I ran DBCC MEMORYSTATUS to see if anything showed up. Here are some of the results. I’ve been trying to analyze it but am having some trouble figuring it out. This kind of thing is not my forte. Let me know if anyone want to see anything specific:
Code:
Buffer Counts Buffers
------------------------------ --------------------
Committed 202776
Target 202776
Hashed 98425
Stolen Potential 88662
External Reservation 0
Min Free 240
Visible 202776
Available Paging File 415793
Memory Manager KB
------------------------------ --------------------
VM Reserved 1682420
VM Committed 1678732
AWE Allocated 0
Reserved Memory 1024
Reserved Memory In Use 0
Memory node Id = 0 KB
------------------------------ --------------------
VM Reserved 1678260
VM Committed 1674724
AWE Allocated 0
MultiPage Allocator 24568
SinglePage Allocator 831800
Buffer Distribution Buffers
------------------------------ -----------
Stolen 2585
Free 376
Cached 101390
Database (clean) 86890
Database (dirty) 11532
I/O 0
Latched 3
(7 row(s) affected)
Buffer Counts Buffers
------------------------------ --------------------
Committed 202776
Target 202776
Hashed 98425
Stolen Potential 88662
External Reservation 0
Min Free 240
Visible 202776
Available Paging File 415793
(8 row(s) affected)
Procedure Cache Value
------------------------------ -----------
TotalProcs 4448
TotalPages 88619
InUsePages 92
Optimization Queue Value
------------------------------ --------------------
Overall Memory 1331306496
Target Memory 451420160
Last Notification 1
Timeout 6
Early Termination Factor 5
I haven’t run Performance Monitor yet as I’m not familiar with it. If I did run it, what counters would be useful?

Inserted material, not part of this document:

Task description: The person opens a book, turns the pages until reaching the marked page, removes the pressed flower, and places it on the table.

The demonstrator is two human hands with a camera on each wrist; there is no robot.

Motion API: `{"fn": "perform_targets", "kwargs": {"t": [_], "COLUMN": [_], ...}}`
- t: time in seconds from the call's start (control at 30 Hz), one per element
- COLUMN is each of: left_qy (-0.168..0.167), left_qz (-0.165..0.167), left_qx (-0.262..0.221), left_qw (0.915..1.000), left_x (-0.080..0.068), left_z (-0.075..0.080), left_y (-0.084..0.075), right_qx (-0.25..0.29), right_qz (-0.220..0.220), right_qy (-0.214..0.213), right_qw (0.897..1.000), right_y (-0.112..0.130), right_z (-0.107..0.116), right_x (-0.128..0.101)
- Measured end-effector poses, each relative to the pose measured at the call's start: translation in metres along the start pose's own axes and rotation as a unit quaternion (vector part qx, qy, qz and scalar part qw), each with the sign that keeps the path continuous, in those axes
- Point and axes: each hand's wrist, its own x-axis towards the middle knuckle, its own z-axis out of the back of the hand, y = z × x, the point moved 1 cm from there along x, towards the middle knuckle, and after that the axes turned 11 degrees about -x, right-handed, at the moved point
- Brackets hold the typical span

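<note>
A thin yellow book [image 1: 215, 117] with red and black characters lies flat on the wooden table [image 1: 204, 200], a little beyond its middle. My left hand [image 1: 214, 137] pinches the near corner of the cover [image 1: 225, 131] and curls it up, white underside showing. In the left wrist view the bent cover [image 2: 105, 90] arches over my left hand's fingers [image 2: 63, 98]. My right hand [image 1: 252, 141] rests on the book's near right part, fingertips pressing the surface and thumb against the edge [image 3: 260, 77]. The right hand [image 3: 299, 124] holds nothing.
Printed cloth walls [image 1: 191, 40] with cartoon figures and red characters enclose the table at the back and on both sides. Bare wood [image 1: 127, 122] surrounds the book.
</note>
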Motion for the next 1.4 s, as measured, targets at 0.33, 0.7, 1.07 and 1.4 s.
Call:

I tried to do a trace but couldn’t see any queries or anything else of interest.
I was in training for the last week so I haven’t been checking it lately. Yesterday I did a check on the Job Activity Monitor and found one job that’s been running since 5/30. It’s called "Replication monitoring refresher for distribution". According to one of the system tables it has been running since 5/30 and appears to be taking up a lot of CPU (6908843) and physical I/O (930565).
According to the sysprocesses table, the status for this job is "suspended". What I found strange is that this job is disabled yet it's running. I know this job runs the sp_replmonitorrefreshjob stored procedure which appears to be a system procedure for replication. So I searched through TechNet for the job name and found out that it refreshes the cache for replication. So I suppose we can try to reset the properties for it or something to see if it helps. Does anyone know much about this process? I’m waiting for the data owner to give the go-ahead to try resetting the properties for it. Does anyone think it’ll help? Should we rebuild the server? The data owner thinks that will help but we'd like to exhaust all our other options first.
I really appreciate any advice! TIA!!!